*HOW TO COMPLETE THIS TASK:* Scan the entries that follow for the word "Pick", then report every line in which it appears.

===== INPUT DATA

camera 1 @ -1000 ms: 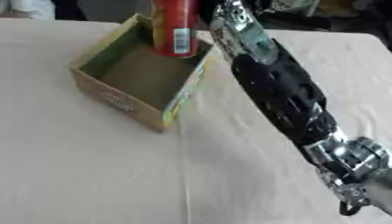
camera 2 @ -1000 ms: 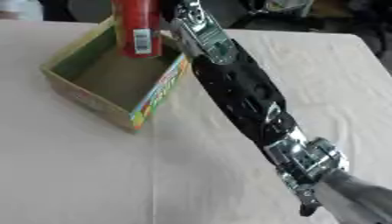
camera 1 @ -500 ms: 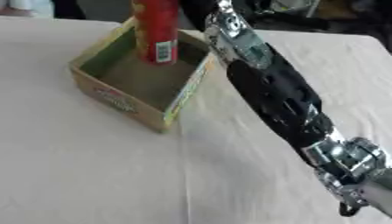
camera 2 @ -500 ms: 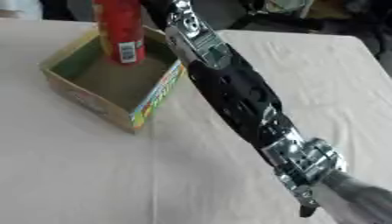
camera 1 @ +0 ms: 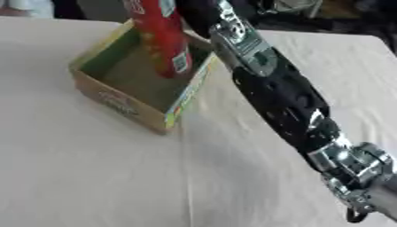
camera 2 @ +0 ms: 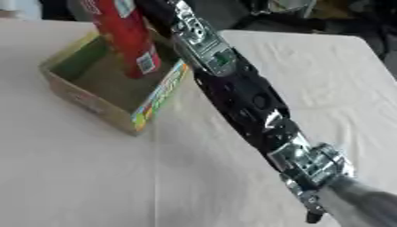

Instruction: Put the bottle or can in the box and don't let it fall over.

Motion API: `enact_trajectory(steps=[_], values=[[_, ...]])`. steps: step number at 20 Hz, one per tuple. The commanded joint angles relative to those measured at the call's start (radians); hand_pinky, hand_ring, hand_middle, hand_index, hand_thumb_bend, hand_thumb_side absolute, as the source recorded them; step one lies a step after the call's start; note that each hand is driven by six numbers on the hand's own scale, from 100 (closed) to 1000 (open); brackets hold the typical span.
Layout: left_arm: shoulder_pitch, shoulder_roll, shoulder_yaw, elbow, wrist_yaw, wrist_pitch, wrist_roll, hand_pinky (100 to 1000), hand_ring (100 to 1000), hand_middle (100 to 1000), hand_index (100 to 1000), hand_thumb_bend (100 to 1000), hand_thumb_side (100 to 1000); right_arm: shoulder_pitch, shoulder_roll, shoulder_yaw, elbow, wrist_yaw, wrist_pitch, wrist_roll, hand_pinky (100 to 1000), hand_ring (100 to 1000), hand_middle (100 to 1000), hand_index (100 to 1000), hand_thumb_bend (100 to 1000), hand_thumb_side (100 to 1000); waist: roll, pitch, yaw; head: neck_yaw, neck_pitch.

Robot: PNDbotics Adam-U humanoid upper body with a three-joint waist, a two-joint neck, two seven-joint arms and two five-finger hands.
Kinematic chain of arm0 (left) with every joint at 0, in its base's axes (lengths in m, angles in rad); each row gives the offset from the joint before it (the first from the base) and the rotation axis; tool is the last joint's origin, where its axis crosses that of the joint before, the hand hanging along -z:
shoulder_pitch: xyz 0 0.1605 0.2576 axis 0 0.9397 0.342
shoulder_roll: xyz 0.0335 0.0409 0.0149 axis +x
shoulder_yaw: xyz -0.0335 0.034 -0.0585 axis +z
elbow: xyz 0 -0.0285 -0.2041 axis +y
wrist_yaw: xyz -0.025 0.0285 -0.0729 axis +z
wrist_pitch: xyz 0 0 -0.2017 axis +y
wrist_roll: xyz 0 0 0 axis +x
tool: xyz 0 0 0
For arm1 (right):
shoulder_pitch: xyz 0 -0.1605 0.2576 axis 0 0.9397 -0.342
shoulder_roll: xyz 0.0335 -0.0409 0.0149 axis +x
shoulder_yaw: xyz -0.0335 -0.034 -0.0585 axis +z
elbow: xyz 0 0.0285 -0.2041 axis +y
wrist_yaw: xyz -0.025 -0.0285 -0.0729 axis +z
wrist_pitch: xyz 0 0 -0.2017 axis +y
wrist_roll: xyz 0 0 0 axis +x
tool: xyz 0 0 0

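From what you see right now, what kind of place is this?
Probably a workshop or lab set up for robot trials, not a home: a table under a plain white cloth, one cardboard box holding a red can, and dark equipment behind the table.

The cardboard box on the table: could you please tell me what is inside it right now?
A red can stands inside the box, slightly tilted, near its far right corner. The rest of the floor is bare. The can's top and the hand holding it are cut off by the picture's edge.

Right forearm (camera 1: 279,88) crowds box (camera 1: 116,99); left side open.
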Motion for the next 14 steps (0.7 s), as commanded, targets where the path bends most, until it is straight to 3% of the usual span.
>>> enact_trajectory(steps=[1, 9, 14], values=[[-0.010, 0.019, 0.004, -0.017, -0.010, 0.000, 0.006, 796, 1000, 840, 698, 302, 935, -0.009, -0.039, -0.011, -0.040, -0.004, 0.009, 0.044, 1000, 1000, 1000, 1000, 100, 718, 0.006, -0.017, -0.003, 0.003, -0.003], [-0.001, 0.024, 0.006, -0.017, -0.015, 0.000, 0.011, 795, 1000, 838, 697, 301, 932, 0.009, -0.042, -0.027, -0.054, -0.048, 0.056, 0.088, 1000, 1000, 1000, 1000, 100, 714, 0.012, -0.023, -0.015, 0.010, 0.000], [0.027, 0.036, 0.014, -0.015, -0.027, -0.001, 0.019, 794, 1000, 838, 698, 285, 909, 0.068, -0.078, -0.082, -0.173, -0.180, 0.110, 0.016, 991, 1000, 1000, 1000, 100, 667, 0.020, -0.047, -0.053, 0.041, 0.018]])
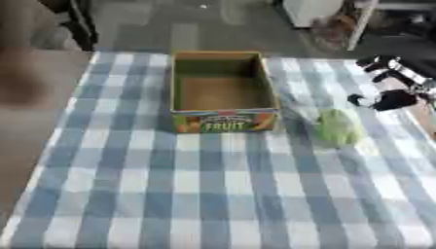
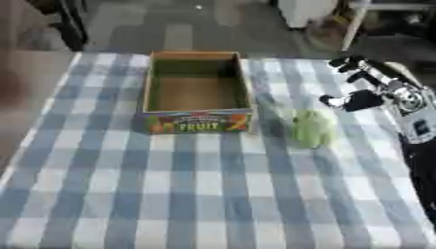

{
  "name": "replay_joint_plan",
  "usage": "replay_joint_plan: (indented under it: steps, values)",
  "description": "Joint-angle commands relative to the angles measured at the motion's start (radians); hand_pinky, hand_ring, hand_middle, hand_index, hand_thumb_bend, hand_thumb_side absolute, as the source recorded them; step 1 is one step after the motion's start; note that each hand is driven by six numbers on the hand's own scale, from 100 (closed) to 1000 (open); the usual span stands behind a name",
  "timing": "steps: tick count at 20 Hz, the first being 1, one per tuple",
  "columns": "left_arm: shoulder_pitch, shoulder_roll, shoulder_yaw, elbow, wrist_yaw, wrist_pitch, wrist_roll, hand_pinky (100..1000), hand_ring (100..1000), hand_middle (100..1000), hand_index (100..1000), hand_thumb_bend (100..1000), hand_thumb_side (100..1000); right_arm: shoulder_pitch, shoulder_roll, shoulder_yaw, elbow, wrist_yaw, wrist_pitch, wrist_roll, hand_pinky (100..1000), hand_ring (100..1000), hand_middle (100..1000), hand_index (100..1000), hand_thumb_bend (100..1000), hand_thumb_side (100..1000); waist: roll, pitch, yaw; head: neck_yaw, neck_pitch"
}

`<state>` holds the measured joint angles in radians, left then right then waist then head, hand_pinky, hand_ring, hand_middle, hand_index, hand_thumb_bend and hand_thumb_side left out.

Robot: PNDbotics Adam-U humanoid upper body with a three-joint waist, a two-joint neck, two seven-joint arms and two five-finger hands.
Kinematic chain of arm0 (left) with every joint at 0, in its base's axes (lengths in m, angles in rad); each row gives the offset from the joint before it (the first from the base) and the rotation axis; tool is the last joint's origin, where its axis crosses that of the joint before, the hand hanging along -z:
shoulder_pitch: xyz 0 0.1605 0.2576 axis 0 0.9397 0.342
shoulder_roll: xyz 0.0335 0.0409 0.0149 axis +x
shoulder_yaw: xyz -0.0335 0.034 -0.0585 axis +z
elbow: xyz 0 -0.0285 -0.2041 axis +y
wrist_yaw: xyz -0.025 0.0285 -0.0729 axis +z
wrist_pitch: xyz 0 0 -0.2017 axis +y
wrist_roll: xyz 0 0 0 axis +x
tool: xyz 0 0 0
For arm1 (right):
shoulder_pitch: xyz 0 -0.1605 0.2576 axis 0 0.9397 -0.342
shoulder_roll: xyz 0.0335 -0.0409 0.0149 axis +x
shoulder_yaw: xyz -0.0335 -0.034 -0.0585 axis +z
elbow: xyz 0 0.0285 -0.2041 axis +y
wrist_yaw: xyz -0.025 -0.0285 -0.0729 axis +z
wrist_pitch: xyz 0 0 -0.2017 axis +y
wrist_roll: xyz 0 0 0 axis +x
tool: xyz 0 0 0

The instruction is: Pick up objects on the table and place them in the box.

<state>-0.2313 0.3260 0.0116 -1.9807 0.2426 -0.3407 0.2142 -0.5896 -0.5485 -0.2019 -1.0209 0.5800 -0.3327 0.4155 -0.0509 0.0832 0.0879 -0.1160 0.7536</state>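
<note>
A pale green leafy vegetable [image 2: 312,127] lies on the checked tablecloth just right of the box. The cardboard box [image 2: 197,115] is open at the top, shows a bare brown floor, and carries a "FRUIT" label on its front wall. My right hand [image 2: 364,87] comes in from the right edge and hovers above and to the right of the vegetable, its fingers spread and relaxed with nothing in them. No left hand shows in either view.
The table [image 1: 213,194] wears a blue and white checked cloth and its left edge borders a brown surface [image 1: 26,126]. Beyond the far edge stand chair legs and shelving on a grey floor.
</note>
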Motion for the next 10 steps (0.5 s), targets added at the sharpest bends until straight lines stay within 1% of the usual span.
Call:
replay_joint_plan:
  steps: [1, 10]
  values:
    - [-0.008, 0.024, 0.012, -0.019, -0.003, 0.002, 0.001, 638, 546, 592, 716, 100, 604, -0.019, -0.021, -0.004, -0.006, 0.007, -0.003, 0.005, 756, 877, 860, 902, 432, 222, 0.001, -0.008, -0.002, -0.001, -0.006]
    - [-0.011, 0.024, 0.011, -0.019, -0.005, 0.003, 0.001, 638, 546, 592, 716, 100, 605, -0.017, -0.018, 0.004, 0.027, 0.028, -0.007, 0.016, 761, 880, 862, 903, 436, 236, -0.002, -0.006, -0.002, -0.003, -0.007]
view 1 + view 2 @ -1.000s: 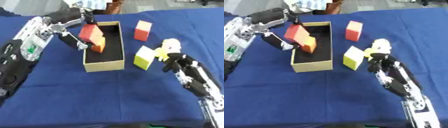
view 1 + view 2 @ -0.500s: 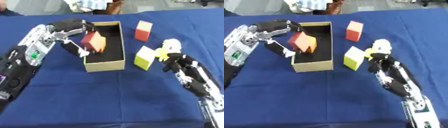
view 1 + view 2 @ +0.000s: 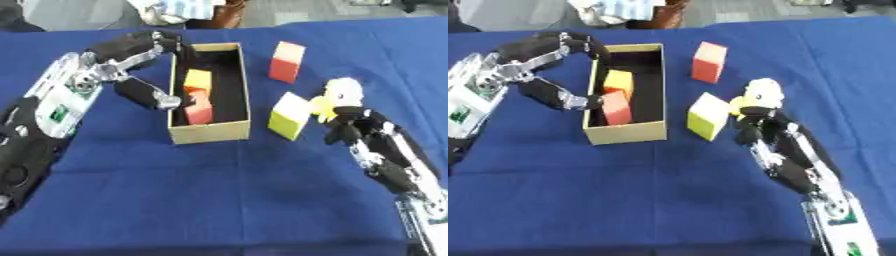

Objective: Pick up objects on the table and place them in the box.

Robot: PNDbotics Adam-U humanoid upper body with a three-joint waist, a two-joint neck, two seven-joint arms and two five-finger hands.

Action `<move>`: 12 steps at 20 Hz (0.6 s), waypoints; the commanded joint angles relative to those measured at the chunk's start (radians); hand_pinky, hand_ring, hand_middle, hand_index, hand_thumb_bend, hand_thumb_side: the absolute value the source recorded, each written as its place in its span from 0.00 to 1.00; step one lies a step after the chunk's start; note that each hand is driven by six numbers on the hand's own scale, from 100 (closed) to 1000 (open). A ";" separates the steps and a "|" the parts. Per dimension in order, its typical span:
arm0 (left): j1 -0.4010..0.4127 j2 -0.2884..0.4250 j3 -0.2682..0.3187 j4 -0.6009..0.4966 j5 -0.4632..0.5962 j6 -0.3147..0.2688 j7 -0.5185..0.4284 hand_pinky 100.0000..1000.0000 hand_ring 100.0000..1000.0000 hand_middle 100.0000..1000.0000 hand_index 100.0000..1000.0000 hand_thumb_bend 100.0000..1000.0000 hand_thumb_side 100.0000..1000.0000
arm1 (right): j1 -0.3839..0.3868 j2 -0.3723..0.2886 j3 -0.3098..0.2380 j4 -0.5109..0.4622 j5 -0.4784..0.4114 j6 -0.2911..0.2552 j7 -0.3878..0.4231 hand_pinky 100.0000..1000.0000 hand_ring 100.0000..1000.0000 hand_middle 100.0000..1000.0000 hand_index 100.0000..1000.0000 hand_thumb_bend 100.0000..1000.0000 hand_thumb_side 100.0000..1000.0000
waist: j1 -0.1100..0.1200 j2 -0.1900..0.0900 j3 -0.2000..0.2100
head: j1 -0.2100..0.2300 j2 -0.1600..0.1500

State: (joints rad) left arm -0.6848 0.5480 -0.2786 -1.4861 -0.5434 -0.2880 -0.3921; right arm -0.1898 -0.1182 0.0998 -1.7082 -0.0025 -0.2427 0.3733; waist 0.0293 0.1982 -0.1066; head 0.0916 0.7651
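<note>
A tan box (image 3: 210, 134) with a black inside stands left of centre. A red, orange and yellow block (image 3: 198, 96) lies inside it. My left hand (image 3: 140, 47) arches open over the box's left wall, fingers above the far end and thumb (image 3: 149, 96) outside the wall, no longer touching the block. To the right of the box stand a yellow-and-white block (image 3: 289, 116) and, farther back, a red-and-yellow block (image 3: 286, 61). A white-and-yellow soft toy (image 3: 341, 92) lies beside them. My right hand (image 3: 354, 127) rests just behind the toy, fingers curled and holding nothing.
A blue cloth (image 3: 219, 200) covers the table, with bare room in front of the box. A person sits at the far edge, away from the objects.
My left hand lowered the red, orange and yellow block into the box and let it go; the fingers have spread. The right hand and the other objects have not moved.
</note>
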 commanded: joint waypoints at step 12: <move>0.237 0.071 0.159 -0.271 0.199 0.066 0.120 0.83 0.73 0.77 0.85 0.27 0.59 | -0.080 -0.073 -0.016 -0.015 0.005 -0.022 -0.008 0.54 0.53 0.57 0.78 0.00 0.43 | -0.012 -0.019 0.012 | -0.017 0.005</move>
State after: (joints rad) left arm -0.4413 0.5898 -0.1496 -1.7126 -0.3762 -0.2308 -0.2929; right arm -0.2562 -0.1618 0.0921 -1.7080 -0.0014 -0.2566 0.3651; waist 0.0293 0.1982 -0.0947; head 0.0779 0.7651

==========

*TASK RESPONSE:*
The instruction is: Pick up objects on the table and place them in the box.
Objective: Pick up objects on the table and place them in the box.

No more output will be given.